What to work on:
Please write out the lines of the data exactly, beginning with the first and ending with the line containing "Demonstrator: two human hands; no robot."; leave the pictures behind.

----------

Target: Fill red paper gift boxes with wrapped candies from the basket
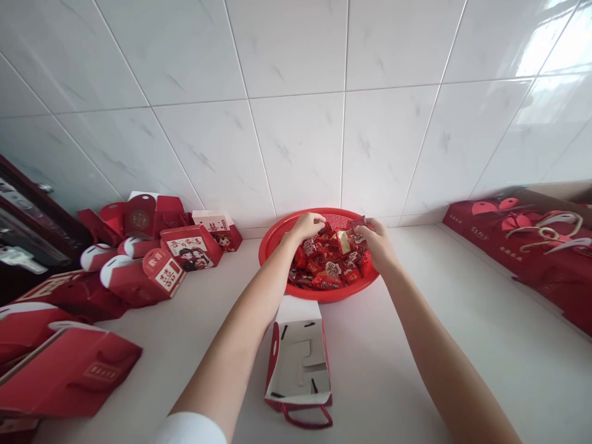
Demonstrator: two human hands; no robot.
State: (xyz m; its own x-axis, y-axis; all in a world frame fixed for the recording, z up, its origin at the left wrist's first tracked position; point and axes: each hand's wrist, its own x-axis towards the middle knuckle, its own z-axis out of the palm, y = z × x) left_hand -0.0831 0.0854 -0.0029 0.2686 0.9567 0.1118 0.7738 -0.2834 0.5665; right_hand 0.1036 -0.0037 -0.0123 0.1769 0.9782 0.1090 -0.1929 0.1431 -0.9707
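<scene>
Box (296, 370) lengthwise front-to-back, grip (308, 426) nearest

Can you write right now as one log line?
left hand: over wrapped sweets | right hand: holding red packet | sweets: in red basket | open box: in front of basket | red boxes: at left

yeah so the red bags (522, 246) on the right run off the edge, print on the candy wrappers (333, 271) is too small to read, and the left hand's (309, 227) fingertips are kinda lost among the sweets.
</scene>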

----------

Result for this task:
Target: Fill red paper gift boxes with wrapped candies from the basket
Demonstrator: two human hands; no robot.

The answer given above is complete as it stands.